Disney lanza nueva película para ver en el camión

Ayer vi Mulán y me acordé de la última vez que le inventé un cuento a mi mamá sobre una noche de fiesta. Le conté que había ido a casa de una amiga, agregué más amigos con calzador para ocultar que había salido con el fulano en cuestión y agregué un final en casa de otra amiga que no tenía nada que ver. La cara de mi madre fue la misma que puse varias veces frente a la pantalla: “esto no tiene coherencia”, o como me he acostumbrado a decir en lengua pocha: “esto no make sense”.

Creo que quien hizo el guión o es malo inventando historias o estaba trasnochado (como yo esa vez) o necesitaba quedar bien con demasiada gente, o las tres juntas. No sé. Quizás quería o tenía que portarse bien con Disney (Jefe #1), con la opinión estadounidense (Jefe #2) y con el gobierno Chino (Jefe #3). Y dicen que quien intenta dar gusto a todos no logra hacerlo con nadie, y eso creo que pasó.

Cuando terminó la película voltié a ver a mi novio y le dije lo mismo que a mi mamá cuando le conté la historia de la fiesta y me hice bolas con mis propias mentiras: “¿podemos imaginar que esto nunca pasó?”. ¿Podemos quedarnos con la Mulán de antes, con Mushu, los chistes y las canciones?

No voy a dar spoilers ni a escribir un tesis sobre la película (en mi querida universidad seguro ya hay muchos pensándolo), no tengo la autoridad para hacerlo y no creo que valga la pena, como a mi parecer tampoco lo vale pagar 30 dólares por verla ni los millones de dólares que se gastaron en hacerla. Sólo es la “experiencia Andrea” sobre el filme. A quienes no la han visto les recomiendo que se esperen, no sólo a que esté incluida en Disney+, sino a cuando tengan oportunidad de verla en el camión, porque para allá va. La nueva Mulán es una película digna de un Sándwich en el ADO, Estrella de Oro, Pulman de Morelos o cualquier línea de autobuses respetable. Cuenta incluso con espacios designados para quedarse dormido por segundos o levantarse al sanitario. Perfectamente planeada para un viaje de dos horas.

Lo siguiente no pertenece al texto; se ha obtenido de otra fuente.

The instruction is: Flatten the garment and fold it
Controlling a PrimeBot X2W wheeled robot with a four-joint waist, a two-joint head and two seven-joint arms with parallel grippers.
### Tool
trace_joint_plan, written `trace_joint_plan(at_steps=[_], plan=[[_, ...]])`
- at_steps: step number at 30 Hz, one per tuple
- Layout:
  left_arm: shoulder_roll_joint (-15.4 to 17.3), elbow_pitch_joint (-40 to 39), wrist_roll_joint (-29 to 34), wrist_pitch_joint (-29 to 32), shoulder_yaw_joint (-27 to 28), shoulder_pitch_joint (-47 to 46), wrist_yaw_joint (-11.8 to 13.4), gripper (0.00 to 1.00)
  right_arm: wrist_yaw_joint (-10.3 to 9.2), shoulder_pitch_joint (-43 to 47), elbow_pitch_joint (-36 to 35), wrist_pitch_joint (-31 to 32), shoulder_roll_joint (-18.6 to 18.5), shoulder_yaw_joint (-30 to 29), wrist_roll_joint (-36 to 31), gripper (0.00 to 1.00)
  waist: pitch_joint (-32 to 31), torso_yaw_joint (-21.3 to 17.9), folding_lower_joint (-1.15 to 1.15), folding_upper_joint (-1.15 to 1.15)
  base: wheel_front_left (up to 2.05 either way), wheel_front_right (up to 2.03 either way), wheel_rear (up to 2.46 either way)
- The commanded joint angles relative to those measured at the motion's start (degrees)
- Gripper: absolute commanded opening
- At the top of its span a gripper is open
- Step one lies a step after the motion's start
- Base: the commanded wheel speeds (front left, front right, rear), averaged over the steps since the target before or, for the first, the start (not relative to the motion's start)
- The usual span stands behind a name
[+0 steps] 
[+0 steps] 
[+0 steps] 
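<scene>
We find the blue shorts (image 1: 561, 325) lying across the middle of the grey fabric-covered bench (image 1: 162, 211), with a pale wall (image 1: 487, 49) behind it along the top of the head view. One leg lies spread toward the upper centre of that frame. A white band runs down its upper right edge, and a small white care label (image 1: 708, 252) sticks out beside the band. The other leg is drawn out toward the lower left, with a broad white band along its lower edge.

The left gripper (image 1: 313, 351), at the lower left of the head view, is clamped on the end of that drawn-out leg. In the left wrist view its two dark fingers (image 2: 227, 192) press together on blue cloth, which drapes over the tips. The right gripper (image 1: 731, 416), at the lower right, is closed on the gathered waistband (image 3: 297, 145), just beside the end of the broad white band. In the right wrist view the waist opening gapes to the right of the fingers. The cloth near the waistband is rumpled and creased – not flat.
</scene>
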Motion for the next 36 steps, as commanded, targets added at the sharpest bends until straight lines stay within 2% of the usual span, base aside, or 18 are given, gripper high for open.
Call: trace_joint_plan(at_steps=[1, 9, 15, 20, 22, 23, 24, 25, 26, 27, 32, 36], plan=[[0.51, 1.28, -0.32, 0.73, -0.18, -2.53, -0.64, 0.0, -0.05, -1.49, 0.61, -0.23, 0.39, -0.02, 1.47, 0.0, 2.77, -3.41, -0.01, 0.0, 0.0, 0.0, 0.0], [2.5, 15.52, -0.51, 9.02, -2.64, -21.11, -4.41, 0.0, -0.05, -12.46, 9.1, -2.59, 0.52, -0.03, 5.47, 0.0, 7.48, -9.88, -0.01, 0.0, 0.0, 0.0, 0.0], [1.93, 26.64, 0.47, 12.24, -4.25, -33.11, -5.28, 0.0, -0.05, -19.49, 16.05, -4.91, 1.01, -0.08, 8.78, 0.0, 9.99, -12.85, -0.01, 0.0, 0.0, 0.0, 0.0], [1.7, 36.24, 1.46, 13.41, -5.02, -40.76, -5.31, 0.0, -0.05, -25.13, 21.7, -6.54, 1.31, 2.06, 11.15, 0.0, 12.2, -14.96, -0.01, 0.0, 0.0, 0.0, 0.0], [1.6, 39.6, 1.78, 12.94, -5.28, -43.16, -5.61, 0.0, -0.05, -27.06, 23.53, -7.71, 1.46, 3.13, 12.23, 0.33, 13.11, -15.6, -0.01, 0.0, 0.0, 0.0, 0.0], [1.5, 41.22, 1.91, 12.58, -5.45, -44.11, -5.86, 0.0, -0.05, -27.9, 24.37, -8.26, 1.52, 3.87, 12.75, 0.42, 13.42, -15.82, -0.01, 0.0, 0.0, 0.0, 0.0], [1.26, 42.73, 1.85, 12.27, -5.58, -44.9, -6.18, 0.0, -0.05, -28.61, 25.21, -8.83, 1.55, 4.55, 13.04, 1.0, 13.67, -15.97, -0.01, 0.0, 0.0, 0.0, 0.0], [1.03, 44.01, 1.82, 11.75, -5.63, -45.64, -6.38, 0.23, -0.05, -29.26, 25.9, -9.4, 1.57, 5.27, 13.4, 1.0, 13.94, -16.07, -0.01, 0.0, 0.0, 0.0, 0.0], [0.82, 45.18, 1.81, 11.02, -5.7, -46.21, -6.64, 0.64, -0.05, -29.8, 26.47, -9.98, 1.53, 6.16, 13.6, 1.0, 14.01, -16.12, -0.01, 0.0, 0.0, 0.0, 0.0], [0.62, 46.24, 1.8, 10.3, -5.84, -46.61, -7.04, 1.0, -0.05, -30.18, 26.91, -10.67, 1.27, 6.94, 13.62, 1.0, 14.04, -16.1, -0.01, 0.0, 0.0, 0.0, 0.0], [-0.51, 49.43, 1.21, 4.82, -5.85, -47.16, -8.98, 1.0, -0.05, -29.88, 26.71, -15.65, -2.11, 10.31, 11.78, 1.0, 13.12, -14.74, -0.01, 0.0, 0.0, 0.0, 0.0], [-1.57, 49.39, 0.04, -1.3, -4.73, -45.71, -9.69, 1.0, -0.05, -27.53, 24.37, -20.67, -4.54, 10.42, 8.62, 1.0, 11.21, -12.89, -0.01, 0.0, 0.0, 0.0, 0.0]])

Mi punto de vista es muy simple: quisieron agregar tanta cosa nueva a la película que quedaron cabos sueltos. La historia intenta abarcar tanto que no profundiza en nada, va muy rápido y no deja disfrutar mucho. Los personajes carecen de pies y cabeza, no se profundiza en ninguno y por lo tanto es imposible llegar a empatizar o a tener un favorito. Por otro lado, el misticismo chino es agregado a la fuerza y de una forma muy superficial: se habla del Qí, pero más como un poder mágico que como componente espiritual.

Quiero pensar que se intentó hacer que la película cuadrara con los gustos orientales, pues es claro que Disney quiere echarse a la bolsa a millones de espectadores chinos. Aunque quienes hemos tenido la paciencia de ver cine chino podemos observar que ésta no es la fórmula, menos cuando (como ya dije) se quiere quedar bien con todos.

Respecto al flama política que se ha encendido alrededor de la película, voy a dar mi simples comentarios sobre lo más notable; punto número uno: Liu Yifei hizo comentarios a favor de la policía China en Hong Kong y por eso ha sido el centro de un montón de críticas y hasta boicott. La verdad es que en el contexto en el que esta mujer vive, no le queda de otra. En China para ser famosa e importante tienes que estar con el Partido Comunista y representar sus valores. No hay otra opción, ella es la cara de la versión china del sueño americano y tiene que ser embajadora del “statu quo”.

Punto número dos: Disney ha sido duramente criticado por filmar en el territorio donde vive la etnia uigur, y donde también se le ha detenido y discriminado. Sin embargo, ¿cuánta gente estaba enterada de esta situación antes de que la película saliera a la luz? Muy poca. La contradicción es que esta película que trabajó en conjunto con la mano opresora es la misma que les ha dado voz. Antes se les hostigaba en el silencio, ahora todo mundo habla de ellos.

Es muy complicado el asunto, y más complicado aún que Disney haya hecho un intento por conciliar dos mundos a través de una película, y de una película mala además. Demos la bienvenida a un fracaso más en la historia de Disney, para quienes temen a fallar en la vida deben saber que esta compañía lo ha hecho muchas veces y no pasa nada. La lista de decepciones es muy larga: “El Caldero Mágico” en los ochenta y “El Planeta del Tesoro” en los dosmiles, y ahora se le da la bienvenida a “Mulán” en su versión live action. Al menos pronto tendremos algo nuevo para pasar un rato en el autobús de nuestra próxima excursión.